For M samples, we define the cost function, which is the average of the loss function of M samples, and the cost function can be expressed as:
J (w,b) =1m∑i=1ml (y^ (i), Y (i)) =−1m∑i=1m[y (i) log y^ (i) + (1−y (i)) log (1−y^ (i))]
The cost function is a function of the weight parameter W and the bias parameter B. Our goal is to iteratively compute the best W and B, minimizing the cost function.
3. Gradient Descent
We will use the gradient descent algorithm to calculate the appropriate W and B, thus minimizing the cost function J (w,b) for m training samples.
Since J (W,b) is a convex function, the gradient descent algorithm is to randomly select a set of parameters W and B, and then move forward one small step along the opposite of the gradient of W and b, and constantly revise W and B. Gradient descent algorithm for each iteration update, W and B are updated with the following expressions:
W:=w−α∂j (w,b) ∂w
B:=b−α∂j (w,b) ∂b
In the upper formula, Alpha is the learning rate (learning rate), indicating the step size of the gradient descent.
The larger the alpha, the greater the "pace" of each update of W and B.
The gradient descent algorithm can ensure that each iteration W and B can be directed toward the global minimization of J (w,b).
4. Calculation diagram
The training process of neural networks includes forward propagation (Forward propagation) and reverse propagation (back propagation).
We explain the two processes in the form of a computed graph (computation graph), for example, if the cost function is J (a,b,c) =3 (A+BC) and contains a,b,c three variables.

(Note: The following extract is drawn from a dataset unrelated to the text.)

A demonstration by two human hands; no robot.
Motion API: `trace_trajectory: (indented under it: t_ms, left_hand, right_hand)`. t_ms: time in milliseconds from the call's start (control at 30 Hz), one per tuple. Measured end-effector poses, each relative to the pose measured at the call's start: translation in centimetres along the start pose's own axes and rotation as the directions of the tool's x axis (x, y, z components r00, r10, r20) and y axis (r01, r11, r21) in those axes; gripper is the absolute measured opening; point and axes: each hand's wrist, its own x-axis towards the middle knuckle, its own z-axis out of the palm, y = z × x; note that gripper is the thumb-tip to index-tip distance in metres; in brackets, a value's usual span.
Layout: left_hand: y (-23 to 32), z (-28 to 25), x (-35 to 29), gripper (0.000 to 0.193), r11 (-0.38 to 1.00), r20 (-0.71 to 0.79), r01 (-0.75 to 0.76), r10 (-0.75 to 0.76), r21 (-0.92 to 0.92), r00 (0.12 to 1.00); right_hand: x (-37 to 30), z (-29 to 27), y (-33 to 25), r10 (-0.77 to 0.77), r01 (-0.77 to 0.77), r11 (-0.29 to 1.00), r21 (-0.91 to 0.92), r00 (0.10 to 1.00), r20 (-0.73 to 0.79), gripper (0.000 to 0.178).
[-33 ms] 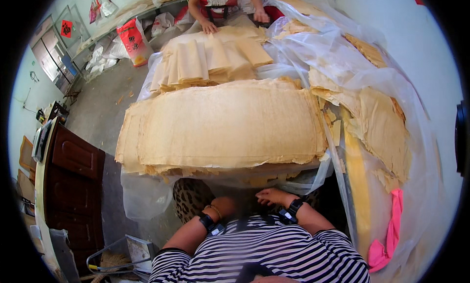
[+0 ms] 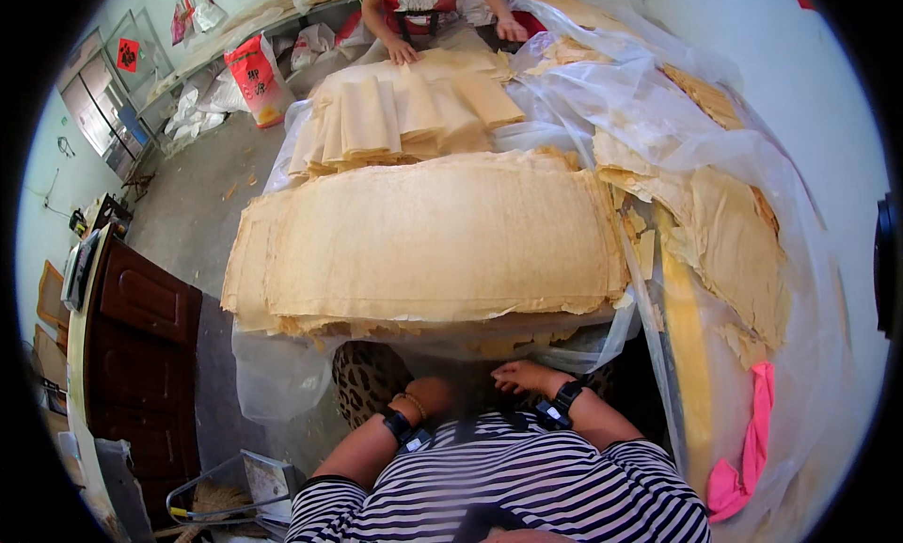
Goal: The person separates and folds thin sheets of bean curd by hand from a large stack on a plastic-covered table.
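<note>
My left hand [image 2: 433,394] rests in my lap below the table's near edge; a dark blur covers its fingers, so their state is hidden. My right hand [image 2: 523,377] lies in my lap too, its fingers loosely extended to the left and nothing visible in them. Neither hand touches the wide stack of thin tan sheets [image 2: 442,237] just beyond, which look like dried tofu skin with ragged edges. Behind that stack lie folded tan sheets [image 2: 369,118]. Across the table, a co-worker's hand [image 2: 402,52] touches the far sheets, while the other hand [image 2: 511,29] is held off to the right.
Clear plastic sheeting [image 2: 273,369] hangs from the table's near left corner. Torn sheets [image 2: 729,228] and a pink cloth [image 2: 752,449] lie along the right side. A dark wooden cabinet [image 2: 146,355] stands at left. Behind it are a red-and-white sack [image 2: 259,82] and a broom [image 2: 216,505].
The co-worker's hand on the picture's right has shifted slightly to the right. My two hands and the stacked sheets stay in place.
</note>
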Motion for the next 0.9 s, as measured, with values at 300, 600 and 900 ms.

We use U to express bc,v A+u, then j=3v. Its calculation diagram can be written as shown in the following figure:
Make a=5,b=3,c=2
Forward propagation Process:
From left to right, then u=bc=6,v=a+u=11,j=3v=33.

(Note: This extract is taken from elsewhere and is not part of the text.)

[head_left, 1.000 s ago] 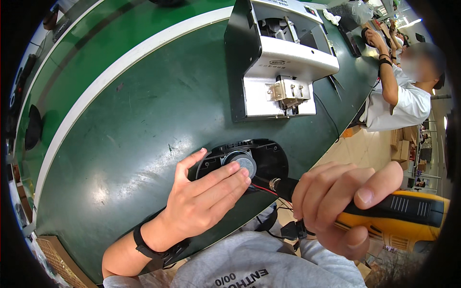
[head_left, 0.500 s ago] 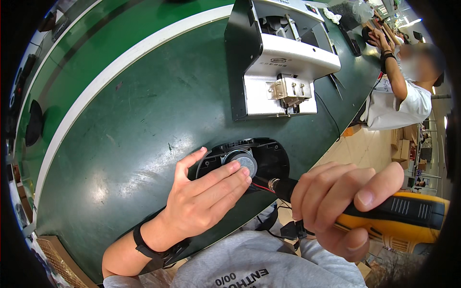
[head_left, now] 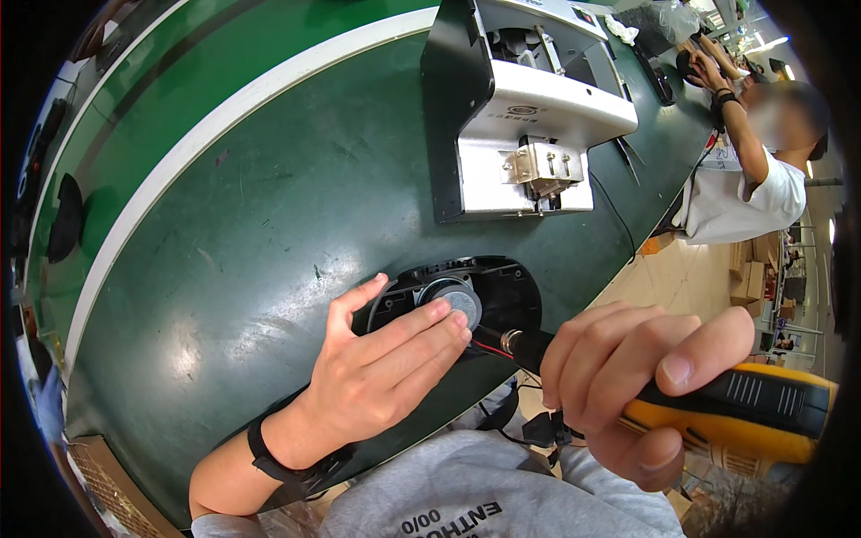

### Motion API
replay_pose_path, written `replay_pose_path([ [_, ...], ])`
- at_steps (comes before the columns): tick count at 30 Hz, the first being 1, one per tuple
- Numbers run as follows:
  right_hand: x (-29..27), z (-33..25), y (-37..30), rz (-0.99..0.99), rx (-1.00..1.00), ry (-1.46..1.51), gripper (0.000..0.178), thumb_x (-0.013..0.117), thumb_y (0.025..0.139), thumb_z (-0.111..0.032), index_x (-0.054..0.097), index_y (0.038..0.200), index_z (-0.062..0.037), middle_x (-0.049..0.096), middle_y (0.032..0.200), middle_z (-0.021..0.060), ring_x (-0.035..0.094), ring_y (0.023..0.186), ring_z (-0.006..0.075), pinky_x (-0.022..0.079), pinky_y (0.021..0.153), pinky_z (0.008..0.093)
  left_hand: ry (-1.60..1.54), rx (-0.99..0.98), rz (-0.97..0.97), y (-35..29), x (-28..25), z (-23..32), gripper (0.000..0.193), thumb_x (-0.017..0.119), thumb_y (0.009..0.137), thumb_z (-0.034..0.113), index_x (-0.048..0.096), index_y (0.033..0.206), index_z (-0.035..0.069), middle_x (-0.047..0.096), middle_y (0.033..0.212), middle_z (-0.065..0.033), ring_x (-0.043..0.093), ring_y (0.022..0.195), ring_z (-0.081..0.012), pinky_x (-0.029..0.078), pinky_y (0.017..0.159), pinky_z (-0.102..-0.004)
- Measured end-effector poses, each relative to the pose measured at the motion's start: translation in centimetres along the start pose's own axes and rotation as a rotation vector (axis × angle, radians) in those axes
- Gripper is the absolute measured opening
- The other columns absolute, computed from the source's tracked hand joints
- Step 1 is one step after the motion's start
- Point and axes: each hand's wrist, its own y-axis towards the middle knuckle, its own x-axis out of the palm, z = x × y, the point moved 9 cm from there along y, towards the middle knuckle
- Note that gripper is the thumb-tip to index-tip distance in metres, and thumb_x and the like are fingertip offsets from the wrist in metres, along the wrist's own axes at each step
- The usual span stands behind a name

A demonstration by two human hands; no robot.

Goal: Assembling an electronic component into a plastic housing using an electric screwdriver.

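Left hand point(head_left: 381, 381): fingers extended flat, pressing black speaker housing point(head_left: 466, 291) at belt's 6 o'clock edge | Right hand point(head_left: 628, 394): clenched around yellow electric screwdriver point(head_left: 753, 408), tip at housing's 4 o'clock

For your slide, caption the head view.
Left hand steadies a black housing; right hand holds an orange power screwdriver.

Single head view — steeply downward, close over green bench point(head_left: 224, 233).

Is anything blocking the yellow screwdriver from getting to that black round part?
Nothing visible blocks it. The right hand holds the yellow screwdriver with its tip by the black round part. The left hand presses on that part beside the tip, not across it.
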Motion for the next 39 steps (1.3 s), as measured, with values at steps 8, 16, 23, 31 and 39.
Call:
replay_pose_path([
  [8, 0.6, 0.0, -0.1, 0.003, -0.008, -0.019, 0.039, 0.067, 0.102, -0.031, 0.038, 0.114, -0.0091, 0.056, 0.063, 0.0034, 0.055, 0.045, 0.0158, 0.051, 0.044, 0.0306, 0.018, 0.011, 0.011, 0.0, 0.1, 0.1, 0.015, 0.078, 0.083, 0.013, 0.079, 0.097, 0.01, 0.074, 0.109, 0.0032, 0.069, 0.111, -0.01, 0.043, 0.102, -0.0507],
  [16, 0.9, 0.4, 0.0, -0.093, -0.024, 0.004, 0.039, 0.069, 0.1, -0.026, 0.038, 0.114, -0.0076, 0.056, 0.063, 0.0032, 0.055, 0.045, 0.0159, 0.05, 0.044, 0.0309, -0.006, 0.009, -0.02, -0.4, 0.5, -0.3, 0.044, 0.087, 0.071, 0.018, 0.077, 0.114, 0.015, 0.074, 0.121, 0.0039, 0.067, 0.117, -0.0118, 0.038, 0.105, -0.0495],
  [23, 1.6, 0.6, 0.3, -0.16, 0.013, -0.065, 0.039, 0.07, 0.098, -0.022, 0.038, 0.113, -0.0068, 0.056, 0.063, 0.0031, 0.053, 0.046, 0.0155, 0.05, 0.044, 0.0316, -0.031, 0.008, -0.002, -0.6, 0.6, -0.3, 0.043, 0.087, 0.071, 0.018, 0.077, 0.113, 0.014, 0.073, 0.122, 0.0033, 0.068, 0.117, -0.012, 0.038, 0.106, -0.0507],
  [31, 0.8, 1.1, -0.6, -0.073, 0.014, 0.156, 0.042, 0.077, 0.082, 0.004, 0.046, 0.11, -0.0006, 0.059, 0.077, 0.0118, 0.055, 0.057, 0.0184, 0.047, 0.053, 0.034, -0.017, 0.065, 0.061, 0.4, -0.4, 0.2, 0.022, 0.083, 0.078, 0.011, 0.078, 0.1, 0.011, 0.074, 0.11, 0.004, 0.069, 0.109, -0.01, 0.048, 0.095, -0.0475],
  [39, 0.7, 1.1, -0.5, 0.044, 0.012, 0.244, 0.047, 0.077, 0.095, -0.025, 0.041, 0.117, -0.0034, 0.053, 0.068, 0.0055, 0.054, 0.056, 0.0183, 0.049, 0.056, 0.0344, 0.002, 0.122, -0.088, -0.5, -0.1, -0.6, 0.053, 0.087, 0.069, 0.023, 0.07, 0.119, 0.014, 0.07, 0.126, 0.0012, 0.065, 0.12, -0.0167, 0.043, 0.101, -0.055],
])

Reverse propagation process:
The partial derivative of J to parameter A. From right to left, J is the function of V, and V is the function of a. Using the derivation technique, you can get:
∂j∂a=∂j∂v⋅∂v∂a=3⋅1=3
The partial derivative of J to parameter B. From right to left, J is a function of V, V is a function of u, and U is a function of B. Can be deduced:
∂j∂b=∂j∂v⋅∂v∂u⋅∂u∂b=3⋅1⋅c=3⋅1⋅2=6
The partial derivative of J to parameter C. From right to left, J is a function of V, V is a function of u, and U is a function of C. Can be deduced:
∂j∂c=∂j∂v⋅∂v∂u⋅∂u∂c=3⋅1⋅b=3⋅1⋅3=9
For a single sample, the logical regression loss function expression is as follows:
Z=wtx+b
Y^=a=σ (z)
L (a,y) =− (Ylog (a) + (1−y) log (1−a))
Calculates the reverse propagation process for this logical regression:
Da=∂l∂a=−ya+1−y1−a
dz=∂l∂z=∂l∂a⋅∂a∂z= (−ya+1−y1−a) ⋅a (1−a) =a−y
DW1=∂L∂W1=∂L∂Z⋅∂Z∂W1=X1⋅DZ=X1 (a−y)
DW2=∂L∂W2=∂L∂Z⋅∂Z∂W2=X2⋅DZ=X2 (a−y)
Db=∂l∂b=∂l∂z⋅∂z∂b=1⋅dz=a−y
The gradient descent algorithm can be expressed as:
W1:=w1−αdw1
W2:=w2−αdw2
B:=b−αdb
The cost function of M sample:
Z (i) =wtx (i) +b
y^ (i) =a (i) =σ (z (i))
J (w,b) =1m∑i=1ml (y^ (i), Y (i)) =−1m∑i=1m[y (i) log y^ (i) + (1−y (i)) log (1−y^ (i))]
DW1=1M∑I=1MX (i) 1 (A (i) −y (i))
DW2=1M∑I=1MX (i) 2 (A (i) −y (i))
Db=1m∑i=1m (A (i) −y (i))
Thus, the gradient of W and b in each iteration has an average of M training samples computed. After each iteration, the W and B are updated according to the gradient descent algorithm:
W1:=w1−αdw1
W2:=w2−αdw2
B:=b−αdb
After repeated iterations, the whole gradient descent algorithm is completed.